ERIC Number: ED307438
Record Type: Non-Journal
Publication Date: 1989-Mar
Reference Count: N/A
An Evaluation of Quality Circles in Colleges of FE. Planning Staff Development No. 7.
Further Education Unit, London (England).
Quality circles can be defined as small groups of employees who meet regularly to solve problems and to find ways of improving aspects of their work. Quality circles are based on western ideas, but developed in Japan. Well-established guidelines for quality circles include support from management, clear reasons for the program, support of unions, an enthusiastic facilitator, voluntary participation, adequate training for members, administrative considerations, evaluation, pilot studies, and recognition of achievements.

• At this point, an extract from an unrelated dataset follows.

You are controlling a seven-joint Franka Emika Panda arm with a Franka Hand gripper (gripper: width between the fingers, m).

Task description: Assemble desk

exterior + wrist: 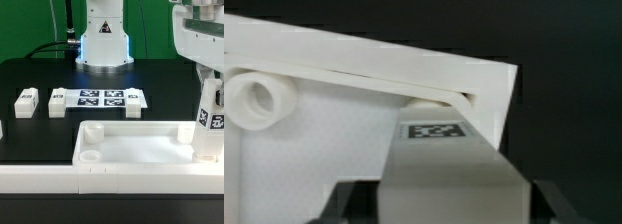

Quality circles have been used at two colleges in Great Britain: Accrington and Rossendale College and Barnfield College. The differing experiences at the two colleges illustrate how quality circles might be used as an approach to staff development as well as a way of solving problems. There are common themes: the need for a facilitator for each circle; the need for the support of management, especially middle management; and a need for participants to feel that their recommendations would be considered by management and appropriate action taken. In both cases, quality circles are perceived to have contributed to the development of problem-solving and other skills that are applicable in other settings, especially for team-based and group activities, such as occur in staff-development workshops. (KC)
Publication Type: Reports - Evaluative
Education Level: N/A
Authoring Institution: Further Education Unit, London (England).